How to create loops for AI Research
Learnings from Schulman, Nielsen, Karpathy, Neel Nanda and Vivek.
Research is hard. You get a desk, a problem, and a vague feeling to produce something novel. So most people reverse-engineer the job from what they can see: papers, threads, announcements. What they learn is how to look like a researcher.
The actual skill is fascinating and the people who’ve tried hardest end up circling the same handful of ideas, even though they work on completely different things.
Pick problems that generalize
Schulman splits research into two modes. In one, you read the literature and hunt for things to improve. In the other, you choose an outcome you want to exist and reason backwards to the experiments.
He argues for the second, and the quiet reason is that it manufactures originality. A goal you care about drags you into territory no survey paper covers. It gives you a perspective the community doesn’t share, which means you’ll ask questions nobody else is asking.
Vivek names the failure mode sharply. An absorbed problem is one you picked up from a famous lab or a trending thread without owning the reasoning. You hold the conclusion but not the logic behind it. You know some big lab cares about a direction, but not why, not what they expect to find, not what would make them drop it. When they pivot, you find out a year later.
There’s one constraint worth underlining. Whatever you build toward your goal should work beyond that goal. Schulman’s example: during his work on robotic locomotion, he avoided domain-specific hacks in the algorithm itself. The point wasn’t just to make a robot walk. It was to develop methods that would transfer. TRPO and PPO came out of that restraint. If he’d let himself get narrow, those algorithms probably don’t exist.
He also has a useful rule for calibrating ambition against complexity:
Ideas are cheap, and there are lots of them in the air. Your skill comes in when you decide which one to work on, and how well you execute on it. — Schulman
And a practical test for when incremental work is worth it: a method that gives a 10% improvement better be 2 lines of code. A 50% improvement can justify 10 lines. The usefulness of a small advance depends entirely on its simplicity. If nobody will bother using it, including you, it wasn’t worth the paper.
Aim higher than feels reasonable
Karpathy points out a psychological bug worth internalizing:
A 10x more important problem intuitively feels 10x harder to achieve. This is a fallacy — in my experience a 10x more important problem is at most 2-3x harder to achieve. In fact, in some cases a 10x harder problem may be easier to achieve. — Karpathy
Because thinking 10x forces you to confront the real limitations of your current approach. You can’t get there with incremental improvements. You have to reason from first principles and change strategy entirely.
Nielsen makes a related point: difficulty is a bad proxy for importance. People consistently overrate the value of hard problems and underrate what a piece of work enables. The connections it reveals. The questions it opens. The tools it creates.
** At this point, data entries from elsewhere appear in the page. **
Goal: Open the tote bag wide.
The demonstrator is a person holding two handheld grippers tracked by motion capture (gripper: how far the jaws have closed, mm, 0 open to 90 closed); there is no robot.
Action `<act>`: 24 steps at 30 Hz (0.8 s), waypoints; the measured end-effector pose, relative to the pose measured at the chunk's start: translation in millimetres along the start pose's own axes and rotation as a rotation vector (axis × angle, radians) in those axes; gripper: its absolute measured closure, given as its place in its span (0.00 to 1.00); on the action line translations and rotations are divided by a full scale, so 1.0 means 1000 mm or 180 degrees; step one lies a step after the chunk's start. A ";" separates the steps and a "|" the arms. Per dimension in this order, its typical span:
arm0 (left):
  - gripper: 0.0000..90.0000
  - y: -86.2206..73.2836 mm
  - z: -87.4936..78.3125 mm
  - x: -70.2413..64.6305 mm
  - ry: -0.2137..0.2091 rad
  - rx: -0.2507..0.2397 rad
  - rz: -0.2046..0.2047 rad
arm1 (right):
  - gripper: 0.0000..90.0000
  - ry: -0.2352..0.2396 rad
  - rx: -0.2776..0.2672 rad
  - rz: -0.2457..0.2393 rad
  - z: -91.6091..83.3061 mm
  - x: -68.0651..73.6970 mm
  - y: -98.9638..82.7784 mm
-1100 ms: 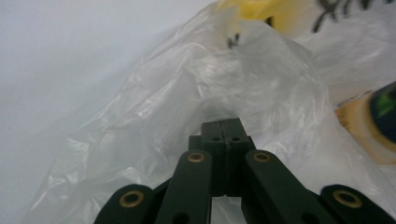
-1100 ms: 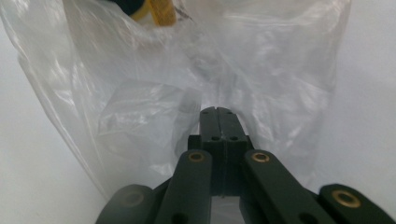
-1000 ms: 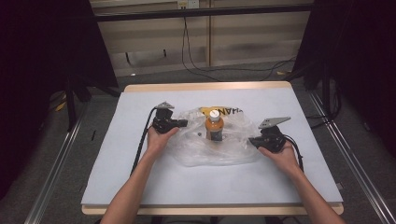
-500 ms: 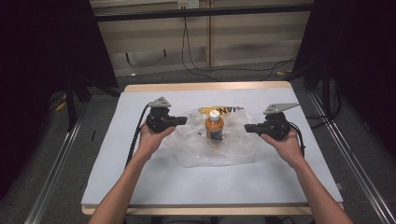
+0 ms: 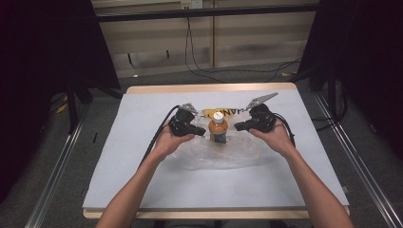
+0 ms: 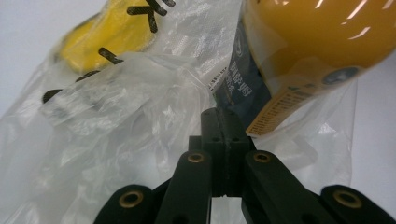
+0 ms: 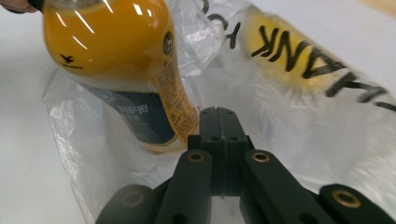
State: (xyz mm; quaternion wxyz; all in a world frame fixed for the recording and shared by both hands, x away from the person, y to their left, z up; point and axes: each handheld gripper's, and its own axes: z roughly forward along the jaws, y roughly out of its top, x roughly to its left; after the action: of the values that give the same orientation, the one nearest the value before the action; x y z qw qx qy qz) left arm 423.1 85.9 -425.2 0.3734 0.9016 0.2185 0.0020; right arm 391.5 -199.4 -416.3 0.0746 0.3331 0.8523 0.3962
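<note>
Looking down from the high view: orange drink bottle (image 5: 218, 129) standing upright near the middle of the white table (image 5: 142, 171), white cap on top, sitting on or in a crumpled clear plastic bag (image 5: 223, 154) with a yellow print and black lettering. Can't tell for sure whether the bottle is fully inside the bag or just surrounded by it.

Left gripper (image 5: 198, 130) parked just beside the bottle on its left side, pointing in at it. Right gripper (image 5: 237, 127) mirrored on the other side, also aimed at the bottle. Both very close to it, one on each flank.

From the left gripper view: black jaws pressed flat together, no gap between them, tips up against the clear film right next to the bottle's dark label. Could be pinching a bit of bag, but honestly can't tell, too thin and see-through to call.

Same deal in the right gripper view: jaws closed tight on each other, tips just beside the base of the bottle, wrinkly plastic all around. Nothing clearly clamped there either. Bottle looks tilted in both of these views, camera angle though.
</note>
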 end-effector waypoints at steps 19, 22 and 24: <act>1.00 -0.018 0.039 -0.013 -0.0157 0.0709 0.0209 | 1.00 0.0347 0.1071 0.0074 0.078 -0.014 0.008; 1.00 -0.032 0.032 -0.028 -0.0221 0.0630 0.0210 | 1.00 0.0394 0.0999 0.0187 0.083 -0.025 0.010; 1.00 -0.034 0.030 -0.031 -0.0244 0.0652 0.0245 | 1.00 0.0311 0.1001 0.0208 0.085 -0.030 0.014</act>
State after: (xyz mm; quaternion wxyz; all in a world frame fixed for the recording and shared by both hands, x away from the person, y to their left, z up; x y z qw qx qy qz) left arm 386.3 74.2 -465.0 0.2871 0.9421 0.1684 -0.0405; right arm 455.1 -158.7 -468.2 -0.0329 0.3486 0.8951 0.2759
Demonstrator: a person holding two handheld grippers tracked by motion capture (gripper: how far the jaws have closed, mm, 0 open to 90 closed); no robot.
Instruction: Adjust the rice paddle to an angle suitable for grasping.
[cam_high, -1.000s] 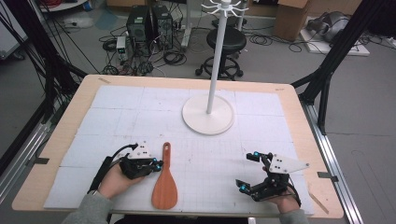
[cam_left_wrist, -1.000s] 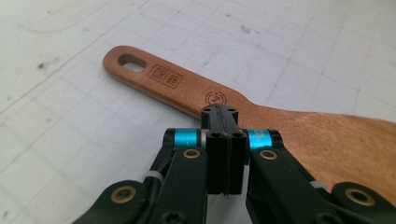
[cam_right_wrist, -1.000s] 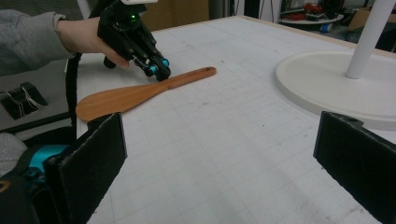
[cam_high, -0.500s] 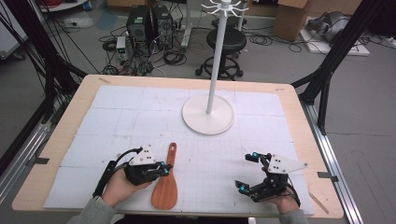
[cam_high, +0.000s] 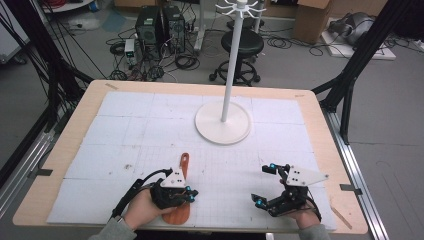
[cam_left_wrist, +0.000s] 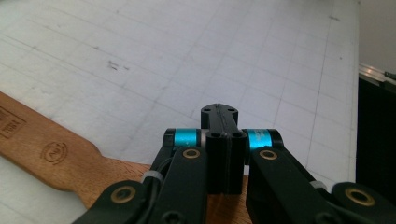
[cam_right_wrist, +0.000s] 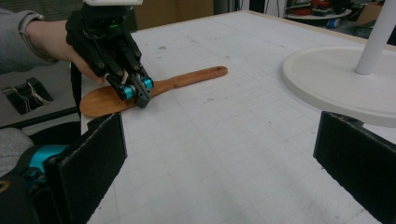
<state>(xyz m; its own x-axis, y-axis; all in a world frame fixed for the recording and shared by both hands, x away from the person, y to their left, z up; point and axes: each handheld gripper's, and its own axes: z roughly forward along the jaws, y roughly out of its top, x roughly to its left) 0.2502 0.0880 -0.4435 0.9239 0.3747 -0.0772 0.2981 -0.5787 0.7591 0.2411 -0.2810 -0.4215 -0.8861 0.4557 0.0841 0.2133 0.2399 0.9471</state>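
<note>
- Left gripper (cam_high: 189, 194) is low at the near edge of the table (cam_high: 65, 165), about 7 o'clock from the white stand (cam_high: 222, 122), jaws clenched tight with nothing between them.
- In the left gripper view its 2 black jaws (cam_left_wrist: 219, 140) sit pressed together, tips above the mat just past the spoon's neck.
- The wooden spoon (cam_high: 183, 170) lies flat on the gridded mat (cam_high: 150, 125); its handle points to 12 o'clock toward the stand, its bowl hidden partly under the left gripper.
- From the right gripper view, the closed tips (cam_right_wrist: 135, 91) hang right over the spoon (cam_right_wrist: 154, 88) where bowl meets handle; contact cannot be told.
- Right gripper (cam_high: 267, 186) sits at 5 o'clock from the stand base, well apart from the spoon, jaws spread wide and holding nothing.
- Its 2 padded fingers (cam_right_wrist: 93, 154) frame bare mat, the stand base (cam_right_wrist: 336, 79) at 2 o'clock.
</note>
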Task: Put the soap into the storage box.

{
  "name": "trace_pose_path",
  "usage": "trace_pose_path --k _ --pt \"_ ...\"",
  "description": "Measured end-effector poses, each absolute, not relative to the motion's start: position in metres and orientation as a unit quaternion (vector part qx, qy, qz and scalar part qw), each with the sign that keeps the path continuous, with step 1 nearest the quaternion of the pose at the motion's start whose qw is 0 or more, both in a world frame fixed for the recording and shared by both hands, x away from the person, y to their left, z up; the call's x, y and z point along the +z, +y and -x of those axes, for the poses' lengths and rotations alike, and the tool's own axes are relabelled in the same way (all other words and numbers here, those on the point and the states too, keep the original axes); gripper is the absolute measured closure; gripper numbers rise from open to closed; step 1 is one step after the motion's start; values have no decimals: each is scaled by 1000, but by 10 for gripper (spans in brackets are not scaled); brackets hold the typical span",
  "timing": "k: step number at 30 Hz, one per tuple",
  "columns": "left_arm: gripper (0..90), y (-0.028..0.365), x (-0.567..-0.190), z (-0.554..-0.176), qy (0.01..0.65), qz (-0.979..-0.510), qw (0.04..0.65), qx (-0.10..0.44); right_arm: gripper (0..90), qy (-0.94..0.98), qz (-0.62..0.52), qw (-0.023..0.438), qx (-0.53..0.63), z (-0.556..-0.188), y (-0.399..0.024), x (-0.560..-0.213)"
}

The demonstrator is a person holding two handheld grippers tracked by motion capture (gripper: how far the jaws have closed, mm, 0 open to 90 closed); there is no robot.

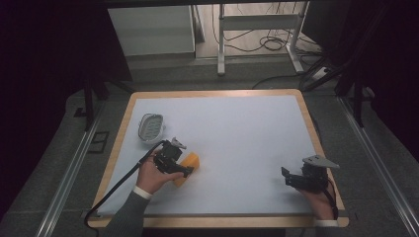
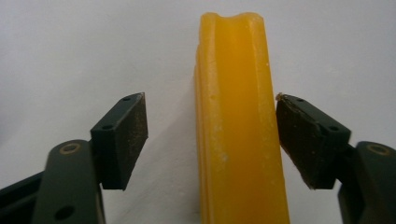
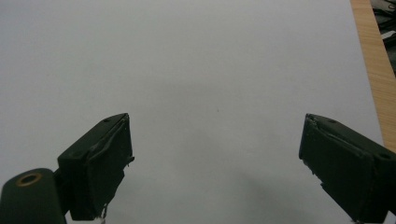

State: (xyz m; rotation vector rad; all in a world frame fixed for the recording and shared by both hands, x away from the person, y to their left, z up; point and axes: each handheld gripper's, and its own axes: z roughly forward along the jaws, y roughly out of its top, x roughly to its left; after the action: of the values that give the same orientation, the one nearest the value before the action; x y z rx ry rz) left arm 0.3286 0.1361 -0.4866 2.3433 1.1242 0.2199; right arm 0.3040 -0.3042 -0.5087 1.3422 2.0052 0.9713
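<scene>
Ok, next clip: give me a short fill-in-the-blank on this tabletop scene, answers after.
1. The bar between the left gripper jaws is ____ in colour.
2. The right gripper has ____ between its jaws.
3. In the high view, the soap dish lies on the ____ side of the table.

Missing words: yellow; nothing; left

The left gripper (image 1: 184,171) is pointing right, its jaws standing apart with a gap on one side. The right gripper (image 1: 288,178) is pointing left, jaws gaping wide, both hands reaching in from below.
</scene>
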Motion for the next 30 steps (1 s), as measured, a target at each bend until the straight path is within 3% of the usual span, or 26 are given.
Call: trace_pose_path --k 9,14,16,30 --pt "482 130 -493 -327 416 -871 252 74 95 740 -502 271 356 -304 -307 -509" --pt "513 127 -497 -327 414 -874 243 72 95 741 -501 272 356 -304 -307 -510" --pt "581 126 -497 -325 410 -875 246 75 95 741 -502 271 355 -305 -307 -510" --pt "608 129 -495 -325 406 -878 243 73 95 739 -505 272 354 -305 -310 -511"
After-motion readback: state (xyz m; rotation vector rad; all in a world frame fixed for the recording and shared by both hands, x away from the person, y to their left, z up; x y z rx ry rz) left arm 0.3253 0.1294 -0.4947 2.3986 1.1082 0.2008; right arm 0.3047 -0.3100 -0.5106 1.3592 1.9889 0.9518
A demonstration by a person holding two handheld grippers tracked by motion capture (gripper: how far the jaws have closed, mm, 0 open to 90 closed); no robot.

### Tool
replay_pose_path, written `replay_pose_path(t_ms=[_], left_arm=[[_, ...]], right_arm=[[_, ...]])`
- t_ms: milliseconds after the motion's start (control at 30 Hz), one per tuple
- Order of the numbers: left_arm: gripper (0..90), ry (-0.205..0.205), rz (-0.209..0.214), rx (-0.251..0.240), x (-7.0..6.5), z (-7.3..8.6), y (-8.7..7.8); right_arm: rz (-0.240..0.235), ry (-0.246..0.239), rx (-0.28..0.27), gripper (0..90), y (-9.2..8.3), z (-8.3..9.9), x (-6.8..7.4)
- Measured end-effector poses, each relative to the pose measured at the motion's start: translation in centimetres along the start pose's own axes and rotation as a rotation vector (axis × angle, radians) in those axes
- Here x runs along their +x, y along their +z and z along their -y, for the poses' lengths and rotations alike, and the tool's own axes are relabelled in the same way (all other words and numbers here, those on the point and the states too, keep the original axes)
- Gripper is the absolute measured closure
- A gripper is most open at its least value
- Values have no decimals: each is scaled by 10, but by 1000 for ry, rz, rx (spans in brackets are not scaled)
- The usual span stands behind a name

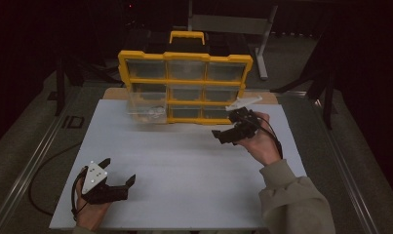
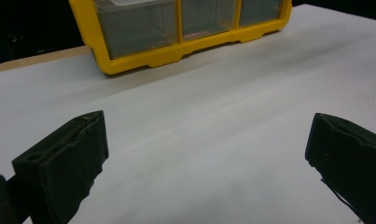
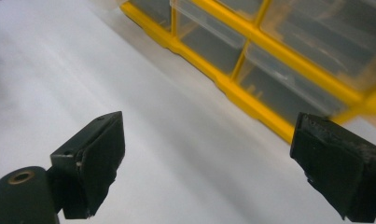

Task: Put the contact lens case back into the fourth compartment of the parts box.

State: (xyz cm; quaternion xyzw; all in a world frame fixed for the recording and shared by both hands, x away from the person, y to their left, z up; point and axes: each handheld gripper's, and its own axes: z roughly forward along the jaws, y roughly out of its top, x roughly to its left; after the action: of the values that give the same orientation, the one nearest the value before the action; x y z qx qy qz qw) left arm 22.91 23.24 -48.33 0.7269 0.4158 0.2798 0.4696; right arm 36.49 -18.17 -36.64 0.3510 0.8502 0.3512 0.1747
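I hold my right gripper [image 1: 222, 130] just in front of the yellow drawer cabinet [image 1: 185, 57], jaws spread wide with nothing between them. My left gripper [image 1: 119, 171] rests low at the near left corner of the white bench [image 1: 184, 165], also wide open and empty, well apart from the cabinet.

The cabinet stands upright at the far edge of the bench, with rows of clear plastic drawers. One clear drawer [image 1: 146, 112] at the lower left sticks out of its slot toward me; I cannot make out for sure what lies in it. A small clear piece [image 1: 244, 102] lies by the cabinet's right side, just beyond my right hand [image 1: 262, 144].

In the right gripper view, the bottom row of drawers [image 3: 269, 88] runs across just ahead of my jaws.

I judge these drawers to be light, thin-walled and stiff, but slick and a little brittle, so a hard squeeze could crack or pop one loose. The best hold is the front lip of a drawer, one jaw above and one below, pulling straight out. The cabinet itself looks light enough to slide or tip backward, so bracing its frame with my left gripper seems wise.
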Motion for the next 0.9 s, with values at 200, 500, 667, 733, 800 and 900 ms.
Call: replay_pose_path(t_ms=[200,500,667,733,800,900], left_arm=[[0,-8,-1,-13,2,-3,1],[0,-20,-4,-34,5,-9,4],[0,-20,-6,-41,7,-11,4],[0,-18,-8,-40,7,-11,4],[0,-18,-10,-42,7,-11,3],[0,-11,-12,-44,7,-10,3]], right_arm=[[17,33,-56,99,-14,48,8],[89,81,-150,100,-23,115,19],[152,109,-230,100,-30,154,24],[158,130,-267,100,-34,167,26],[152,148,-306,100,-37,178,28],[159,142,-344,99,-41,192,32]])
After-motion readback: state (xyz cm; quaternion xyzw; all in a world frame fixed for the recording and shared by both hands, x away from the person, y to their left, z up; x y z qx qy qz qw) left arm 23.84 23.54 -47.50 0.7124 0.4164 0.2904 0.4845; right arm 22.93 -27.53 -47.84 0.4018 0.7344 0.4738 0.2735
These matter more than how many hours the proof took.
But importance alone isn’t enough. Hamming’s filter (cited in both Schulman and Karpathy) is that you need a reasonable attack. Time travel would win a Nobel Prize, but nobody works on it because there’s no path forward. The problems to work on are the ones that are both important and where you can see a way in.
Karpathy adds a test:
The ideal scenario is that by the end of the PhD you own some part of an important area, preferably one that is also easy and fast to describe. You want people to say things like “she’s the person who did X.” — Karpathy
If you can fill in that blank with something crisp, you’re on the right track. If you can’t, rethink.
Taste is a muscle
Your ability to judge which problems matter, which experiments to run, which anomalies to chase. Schulman says it’s more important than raw technical skill. Karpathy describes watching his adviser Fei-Fei Li pick up four papers he’d spent hours reviewing, flip through each for ten seconds, and correctly sort the accept from the rejects. That’s not magic. That’s a trained pattern-matching ability built over years.
The interesting claim, the one Vivek builds his whole piece around, is that taste behaves more like a muscle than a gift. You can train it.
His method is simple. Predict the result of every experiment before you run it. Cover a paper’s results section and guess the numbers from the method alone. Write down which of this month’s releases will matter in two years, then check your hit rate later.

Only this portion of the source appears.